#### Directions
Copy out exactly the lines from the start of the data to the line containing "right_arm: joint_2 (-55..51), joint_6". Include both.

#### Record excerpts

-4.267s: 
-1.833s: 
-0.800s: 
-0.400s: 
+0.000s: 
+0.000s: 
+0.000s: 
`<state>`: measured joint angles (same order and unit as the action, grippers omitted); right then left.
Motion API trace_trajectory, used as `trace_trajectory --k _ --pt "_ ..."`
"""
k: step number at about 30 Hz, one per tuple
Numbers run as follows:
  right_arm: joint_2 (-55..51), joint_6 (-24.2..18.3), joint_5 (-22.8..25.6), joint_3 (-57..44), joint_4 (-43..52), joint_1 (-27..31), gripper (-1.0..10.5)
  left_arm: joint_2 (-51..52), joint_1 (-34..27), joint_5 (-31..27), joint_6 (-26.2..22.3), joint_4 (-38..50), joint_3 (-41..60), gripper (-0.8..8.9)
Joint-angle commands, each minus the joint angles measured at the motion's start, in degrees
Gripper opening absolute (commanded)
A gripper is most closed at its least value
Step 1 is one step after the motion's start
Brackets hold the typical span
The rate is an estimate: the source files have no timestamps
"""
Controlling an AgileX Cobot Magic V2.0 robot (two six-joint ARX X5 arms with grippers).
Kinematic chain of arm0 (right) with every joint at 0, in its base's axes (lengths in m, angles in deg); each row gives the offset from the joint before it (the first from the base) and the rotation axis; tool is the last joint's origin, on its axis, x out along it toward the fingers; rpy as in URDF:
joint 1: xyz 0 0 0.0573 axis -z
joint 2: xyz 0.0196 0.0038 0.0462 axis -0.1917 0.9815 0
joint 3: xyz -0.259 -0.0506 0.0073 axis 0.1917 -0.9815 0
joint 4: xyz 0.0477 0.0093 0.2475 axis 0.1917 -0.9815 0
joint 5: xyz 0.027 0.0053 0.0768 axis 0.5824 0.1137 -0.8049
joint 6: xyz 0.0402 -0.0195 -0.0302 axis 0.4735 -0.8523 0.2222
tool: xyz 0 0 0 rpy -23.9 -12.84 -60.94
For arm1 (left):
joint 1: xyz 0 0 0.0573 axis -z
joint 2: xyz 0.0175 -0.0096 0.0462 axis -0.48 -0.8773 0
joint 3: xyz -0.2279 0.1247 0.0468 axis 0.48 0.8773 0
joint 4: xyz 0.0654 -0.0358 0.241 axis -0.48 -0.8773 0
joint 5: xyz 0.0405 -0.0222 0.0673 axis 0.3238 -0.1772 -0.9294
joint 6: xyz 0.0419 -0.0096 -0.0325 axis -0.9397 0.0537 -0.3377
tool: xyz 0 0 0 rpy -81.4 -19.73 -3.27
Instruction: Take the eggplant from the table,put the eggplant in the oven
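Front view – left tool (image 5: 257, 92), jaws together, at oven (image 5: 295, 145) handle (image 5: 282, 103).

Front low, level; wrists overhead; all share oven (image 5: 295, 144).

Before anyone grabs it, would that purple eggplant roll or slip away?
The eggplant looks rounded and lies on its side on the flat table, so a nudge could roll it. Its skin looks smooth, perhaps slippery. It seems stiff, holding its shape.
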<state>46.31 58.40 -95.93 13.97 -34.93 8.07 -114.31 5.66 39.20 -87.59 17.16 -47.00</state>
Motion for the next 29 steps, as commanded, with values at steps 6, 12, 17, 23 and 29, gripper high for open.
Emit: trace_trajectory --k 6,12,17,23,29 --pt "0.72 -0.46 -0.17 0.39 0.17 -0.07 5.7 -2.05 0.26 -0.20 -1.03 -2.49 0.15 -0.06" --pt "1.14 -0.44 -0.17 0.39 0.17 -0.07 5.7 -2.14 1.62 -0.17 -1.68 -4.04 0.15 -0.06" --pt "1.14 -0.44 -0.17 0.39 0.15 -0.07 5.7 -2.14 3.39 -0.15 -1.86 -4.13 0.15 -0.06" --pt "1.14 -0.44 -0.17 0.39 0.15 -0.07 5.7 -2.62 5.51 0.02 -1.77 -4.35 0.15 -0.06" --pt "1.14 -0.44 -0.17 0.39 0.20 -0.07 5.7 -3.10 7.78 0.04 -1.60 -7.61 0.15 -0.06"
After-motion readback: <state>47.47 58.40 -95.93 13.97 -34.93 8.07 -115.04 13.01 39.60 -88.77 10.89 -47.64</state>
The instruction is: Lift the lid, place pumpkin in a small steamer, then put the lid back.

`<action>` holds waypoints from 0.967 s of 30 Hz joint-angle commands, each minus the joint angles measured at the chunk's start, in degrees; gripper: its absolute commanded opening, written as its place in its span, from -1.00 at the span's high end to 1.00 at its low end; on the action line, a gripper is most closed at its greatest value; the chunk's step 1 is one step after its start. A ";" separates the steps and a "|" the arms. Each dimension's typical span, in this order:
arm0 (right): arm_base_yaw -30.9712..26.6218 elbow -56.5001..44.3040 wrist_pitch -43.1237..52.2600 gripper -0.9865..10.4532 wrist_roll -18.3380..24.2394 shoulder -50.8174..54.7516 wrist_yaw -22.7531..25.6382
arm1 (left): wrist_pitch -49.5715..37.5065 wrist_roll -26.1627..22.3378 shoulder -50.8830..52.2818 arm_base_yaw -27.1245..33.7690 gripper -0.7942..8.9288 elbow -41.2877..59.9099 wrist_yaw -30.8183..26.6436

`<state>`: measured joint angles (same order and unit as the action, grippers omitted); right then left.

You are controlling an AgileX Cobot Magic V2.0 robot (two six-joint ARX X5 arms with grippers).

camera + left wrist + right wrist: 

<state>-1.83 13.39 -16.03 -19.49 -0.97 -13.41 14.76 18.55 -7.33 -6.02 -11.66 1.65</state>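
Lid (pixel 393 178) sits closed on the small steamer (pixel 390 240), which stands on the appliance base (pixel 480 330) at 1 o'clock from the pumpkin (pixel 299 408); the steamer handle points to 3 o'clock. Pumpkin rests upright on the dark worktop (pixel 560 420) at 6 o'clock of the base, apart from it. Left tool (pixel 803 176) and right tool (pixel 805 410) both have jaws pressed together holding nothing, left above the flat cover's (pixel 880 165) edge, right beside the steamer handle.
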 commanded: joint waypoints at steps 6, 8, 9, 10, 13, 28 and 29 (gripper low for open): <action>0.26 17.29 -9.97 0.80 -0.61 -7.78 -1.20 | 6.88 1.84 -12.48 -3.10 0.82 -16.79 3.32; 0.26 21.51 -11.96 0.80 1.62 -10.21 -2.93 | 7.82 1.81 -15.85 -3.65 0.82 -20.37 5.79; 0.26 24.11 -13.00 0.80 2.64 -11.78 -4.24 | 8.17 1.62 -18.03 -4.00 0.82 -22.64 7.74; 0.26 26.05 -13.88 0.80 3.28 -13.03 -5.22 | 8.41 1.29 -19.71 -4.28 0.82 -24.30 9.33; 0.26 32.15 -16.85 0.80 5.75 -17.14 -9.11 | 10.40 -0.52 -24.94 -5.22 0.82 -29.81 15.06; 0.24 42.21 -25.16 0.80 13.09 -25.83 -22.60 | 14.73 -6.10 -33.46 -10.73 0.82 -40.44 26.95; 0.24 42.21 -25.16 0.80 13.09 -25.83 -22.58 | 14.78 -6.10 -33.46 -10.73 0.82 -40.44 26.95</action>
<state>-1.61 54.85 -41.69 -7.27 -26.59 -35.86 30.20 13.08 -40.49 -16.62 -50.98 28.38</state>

#### Exercise output
-4.267s: 
-1.833s: 
-0.800s: 
-0.400s: 
+0.000s: 
+0.000s: 
+0.000s: 
`<state>`: measured joint angles (same order and unit as the action, grippers omitted); right then left.
Motion API trace_trajectory, used as `trace_trajectory --k _ --pt "_ ..."`
"""
k: step number at about 30 Hz, one per tuple
Numbers run as follows:
  right_arm: joint_2 (-55..51), joint_6 (-24.2..18.3), joint_5 (-22.8..25.6), joint_3 (-57..44), joint_4 (-43..52), joint_1 (-27..31), gripper (-1.0..10.5)

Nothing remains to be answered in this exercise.